= Beginning of Section =

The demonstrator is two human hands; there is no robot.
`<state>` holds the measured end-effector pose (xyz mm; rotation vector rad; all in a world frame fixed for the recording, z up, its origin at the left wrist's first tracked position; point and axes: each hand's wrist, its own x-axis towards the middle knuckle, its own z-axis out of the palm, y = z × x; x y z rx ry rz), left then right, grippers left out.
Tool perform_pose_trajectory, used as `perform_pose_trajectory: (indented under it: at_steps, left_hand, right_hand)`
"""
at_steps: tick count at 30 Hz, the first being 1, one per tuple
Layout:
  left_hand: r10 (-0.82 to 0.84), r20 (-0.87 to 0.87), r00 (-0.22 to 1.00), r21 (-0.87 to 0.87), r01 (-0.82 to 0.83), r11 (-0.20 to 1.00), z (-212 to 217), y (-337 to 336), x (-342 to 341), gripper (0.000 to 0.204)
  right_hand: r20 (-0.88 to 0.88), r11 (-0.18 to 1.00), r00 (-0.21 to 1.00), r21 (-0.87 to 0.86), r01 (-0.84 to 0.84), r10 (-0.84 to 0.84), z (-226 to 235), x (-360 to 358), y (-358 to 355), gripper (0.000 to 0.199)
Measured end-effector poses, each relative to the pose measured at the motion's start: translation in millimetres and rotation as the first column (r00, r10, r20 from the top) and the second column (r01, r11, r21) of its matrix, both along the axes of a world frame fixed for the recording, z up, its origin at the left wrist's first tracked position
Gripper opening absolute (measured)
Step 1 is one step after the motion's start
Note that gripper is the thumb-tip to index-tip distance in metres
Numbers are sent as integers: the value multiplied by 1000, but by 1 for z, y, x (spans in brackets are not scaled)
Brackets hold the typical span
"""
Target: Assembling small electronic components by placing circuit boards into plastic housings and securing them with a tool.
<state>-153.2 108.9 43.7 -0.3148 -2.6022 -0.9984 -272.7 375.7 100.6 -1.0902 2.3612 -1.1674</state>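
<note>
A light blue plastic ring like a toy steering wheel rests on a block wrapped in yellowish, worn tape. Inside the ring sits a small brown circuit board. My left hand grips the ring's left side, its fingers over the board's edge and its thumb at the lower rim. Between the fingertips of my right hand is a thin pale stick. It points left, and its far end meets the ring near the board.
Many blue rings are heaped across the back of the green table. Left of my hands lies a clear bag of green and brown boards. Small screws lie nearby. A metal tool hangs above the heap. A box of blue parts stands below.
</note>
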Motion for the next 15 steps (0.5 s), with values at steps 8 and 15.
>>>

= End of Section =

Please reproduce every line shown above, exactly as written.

The demonstrator is two human hands; there is no robot.
`<state>` holds the measured end-effector pose (xyz mm; rotation vector rad; all in a world frame fixed for the recording, z up, its origin at the left wrist's first tracked position; point and axes: each hand's wrist, its own x-axis towards the middle knuckle, its own z-axis out of the palm, y = z × x; x y z rx ry rz), left then right, grippers left out.
Tool perform_pose_trajectory, used as `perform_pose_trajectory: (indented under it: at_steps, left_hand, right_hand)`
"""
at_steps: tick count at 30 Hz, the first being 1, one per tuple
Layout:
  left_hand: r10 (-0.82 to 0.84), r20 (-0.87 to 0.87), r00 (-0.22 to 1.00), r21 (-0.87 to 0.87), r01 (-0.82 to 0.83), r11 (-0.20 to 1.00), z (-212 to 217), y (-337 to 336), x (-342 to 341), gripper (0.000 to 0.204)
  right_hand: r20 (-0.88 to 0.88), r11 (-0.18 to 1.00), r00 (-0.21 to 1.00), r21 (-0.87 to 0.86), r01 (-0.84 to 0.84), r10 (-0.84 to 0.84), z (-226 to 235), x (-360 to 358), y (-358 to 355), gripper (0.000 to 0.199)
Measured end-effector poses, each relative to the pose measured at the motion's start: translation in millimetres and rotation as the first column (r00, r10, r20 from the top) and the second column (r01, r11, r21) of its matrix, both along the axes of a world frame fixed for the recording, z up, its origin at the left wrist's first tracked position
Gripper opening absolute (measured)
Step 1 is one step after the motion's start
Note that gripper is the thumb-tip to index-tip distance in metres
Numbers are sent as integers: the value multiplied by 1000, but by 1 for z, y, x (spans in brackets are not scaled)
Brackets hold the typical span
"""
Target: Assembling small electronic components by placing circuit boards into plastic housings and securing them with a tool.
<state>-153.2 108.9 43.7 -0.3148 -2.6022 -0.9984 -272.7 375.7 100.6 -1.0902 2.3612 -1.1674</state>
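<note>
A light blue plastic ring like a toy steering wheel rests on a block wrapped in yellowish, worn tape. Inside the ring sits a small brown circuit board. My left hand grips the ring's left side, its fingers over the board's edge and its thumb at the lower rim. Between the fingertips of my right hand is a thin pale stick. It points left, and its far end meets the ring near the board.
Many blue rings are heaped across the back of the green table. Left of my hands lies a clear bag of green and brown boards. Small screws lie nearby. A metal tool hangs above the heap. A box of blue parts stands below.
</note>
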Motion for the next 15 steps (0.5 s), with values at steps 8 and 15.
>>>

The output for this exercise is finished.